Au dos de la tenaille russe plus au nord, depuis début janvier, la route M03 qui reliait Bakhmout à Sloviansk --grande ville de la région avec sa voisine Kramatorsk-- est coupée par les soldats de Moscou et le front y est désormais stabilisé.

"Ici, à Pryvillya, nous sommes assez proches de la ligne de front, à environ 1,5-2 km. Nous tenons cette position. (Les Russes) poussaient il y a environ une semaine, maintenant, ils poussent vers Bakhmout, c'est leur priorité", résume "Roméo", de son nom de guerre, qui commande un poste ukrainien sur cette route.

- Drone d'attaque -

L'artillerie y est plus discrète et les plus actifs sont les drones.

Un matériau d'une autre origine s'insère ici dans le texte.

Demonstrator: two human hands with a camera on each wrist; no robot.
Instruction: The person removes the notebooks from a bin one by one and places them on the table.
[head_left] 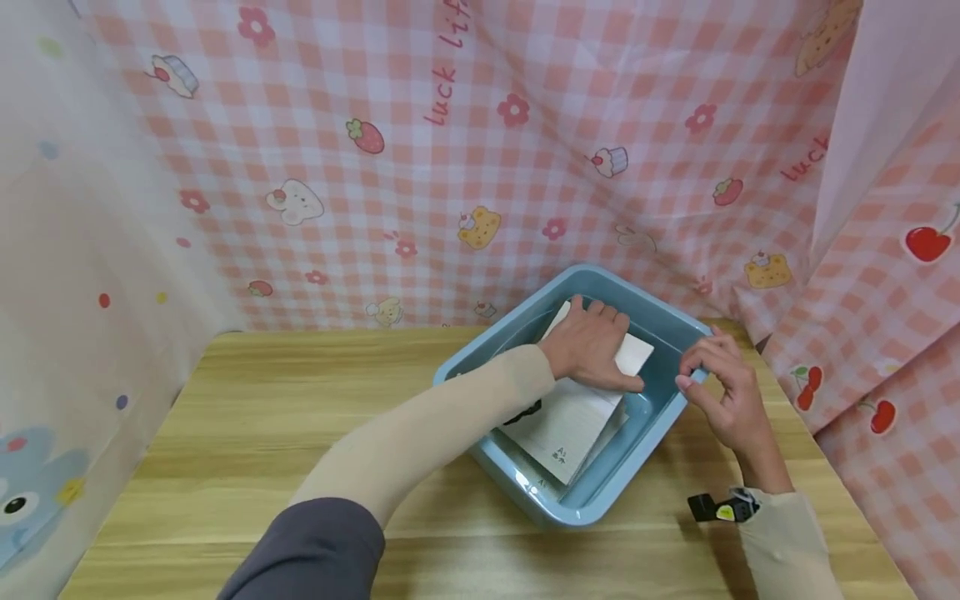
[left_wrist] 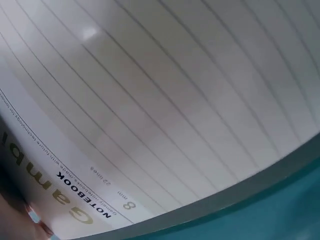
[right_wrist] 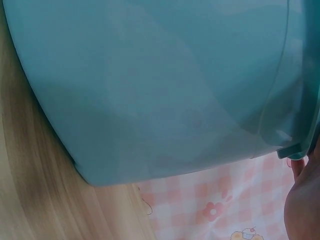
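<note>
A blue plastic basin (head_left: 495, 479) stands on the table, turned at an angle. Inside it lie several stacked white notebooks (head_left: 562, 417), slightly fanned. My left hand (head_left: 592, 346) reaches into the basin and grips the top notebook (left_wrist: 150, 110) near its far end, thumb out toward the right side; the fingertips are hidden in the head view. Ruled lines and the printed word NOTEBOOK show close up in the left wrist view. At the basin's right corner my right hand (head_left: 723, 387) pinches the rim, with the basin's outer wall (right_wrist: 150, 100) filling the right wrist view.
The wooden table (head_left: 300, 400) extends left of the basin. A pink checked cloth (head_left: 420, 167) hangs right behind the table's back edge and also along the right side. A pale patterned cloth (head_left: 82, 250) hangs at the left.
</note>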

Garé au bord de la route, Max, 40 ans, opérateur de drone surnommé le "bombardier", vient de lancer un petit engin sous lequel il a fixé une grenade à main. L'appareil vole vers une forêt située à environ six kilomètres, là où se trouvent des soldats russes.

Sur l'écran le paysage défile lentement, l'image est nette. Le drone arrive au-dessus de la forêt, et se met à une altitude d'environ 20 m.

Mais près de l'objectif, Max perd son contrôle, la grenade est larguée et manque sa cible.

Les Russes "brouillent le drone, coupant le signal entre le drone et la télécommande. Lorsque le drone est hors de contrôle, il commence à descendre et ils tirent dessus", explique l'opérateur, après avoir récupéré le quadricoptère, portant les stigmates d'éraflures de balles.

L'homme dit avoir ainsi perdu la veille trois drones, soit un total de 62 depuis le début de l'invasion.

"La Russie a investi depuis des années dans ses moyens de guerre radio-électroniques, ils sont très efficaces", relève "Zyma", chef d'un détachement de dronistes ukrainien opérant dans le Sud.

Selon lui, les Russes utilisent toute une gamme d'équipements pour "étourdir" ou même "falsifier" les signaux d’appareils ukrainiens et les abattre.

"Chacun fait ce qu'il peut, là où il peut", ajoute de son côté Max, le "bombardier". "Ces technologies nous permettent de fixer des objectifs de (tuer) dix +orcs+ par jour", lâche-t-il utilisant un surnom péjoratif pour les ennemis russes.

"Je me sens bien, parce que je vois les résultats de mon travail. Je peux utiliser mon temps et mes munitions de manière très efficace. Cela me rend heureux", renchérit le militaire.